Keep the Change: The Beads that Bought Manhattan
November 29, 2016 7:31 AM   Subscribe

The story of the purchase of Manhattan is one of the most contentious and oft-disputed stories in American history. That modest sale has gone down in history as the biggest swindle ever perpetrated.... But what may be the most surprising fact about the whole transaction is that in 1626, and for a long time afterward, both parties were very happy with it.
The complexities of navigating the economics of desire, an excerpt from Aja Raden's Stoned: Jewelry, Obsession, and How Desire Shapes the World [Amazon].
posted by filthy light thief (12 comments total) 24 users marked this as a favorite
 
Of course they were happy. The transaction kept the Dutch very nicely quarantined.

The Indians had gardens, the Dutch had pigs. The Hudson and East Rivers worked much nicer than any fence the Indians would care to build, for keeping the pigs out of the Indians' bean patches. Meanwhile, it got them trading partners with iron and the chance to acquire mad skillz of all sorts, just a canoe paddle away.

That was a lot more important than whether the beads they got in exchange for the island were rare or abundant.
posted by ocschwar at 7:36 AM on November 29, 2016 [15 favorites]

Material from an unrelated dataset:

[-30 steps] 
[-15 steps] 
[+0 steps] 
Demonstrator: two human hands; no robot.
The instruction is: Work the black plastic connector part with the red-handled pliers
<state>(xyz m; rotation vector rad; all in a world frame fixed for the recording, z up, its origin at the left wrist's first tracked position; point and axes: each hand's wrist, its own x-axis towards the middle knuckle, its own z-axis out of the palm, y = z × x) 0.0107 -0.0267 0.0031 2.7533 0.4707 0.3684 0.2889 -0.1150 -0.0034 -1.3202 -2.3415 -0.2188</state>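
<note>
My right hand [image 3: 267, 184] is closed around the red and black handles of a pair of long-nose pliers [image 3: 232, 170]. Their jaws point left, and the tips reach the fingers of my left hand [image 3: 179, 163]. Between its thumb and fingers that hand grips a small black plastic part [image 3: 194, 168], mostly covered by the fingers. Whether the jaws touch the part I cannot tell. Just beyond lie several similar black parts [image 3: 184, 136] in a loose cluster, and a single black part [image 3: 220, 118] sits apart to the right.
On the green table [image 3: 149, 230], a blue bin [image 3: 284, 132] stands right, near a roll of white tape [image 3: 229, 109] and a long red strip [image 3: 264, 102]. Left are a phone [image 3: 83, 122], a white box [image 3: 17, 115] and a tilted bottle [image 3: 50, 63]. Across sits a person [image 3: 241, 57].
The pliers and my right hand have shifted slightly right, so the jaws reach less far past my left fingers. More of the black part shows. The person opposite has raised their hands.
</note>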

Here's where I admit that I first learned of the sale of Manhattan from Stan Freberg:

But how am I going to get people to live on a solid concrete island?

Who would want to? Nice place to visit, but you wouldn't want to live here.

But seriously, this was a very good article, particularly the point about Manhattan not being that valuable at the time, for either the Lenape or the Dutch.
posted by Cash4Lead at 7:46 AM on November 29, 2016 [1 favorite]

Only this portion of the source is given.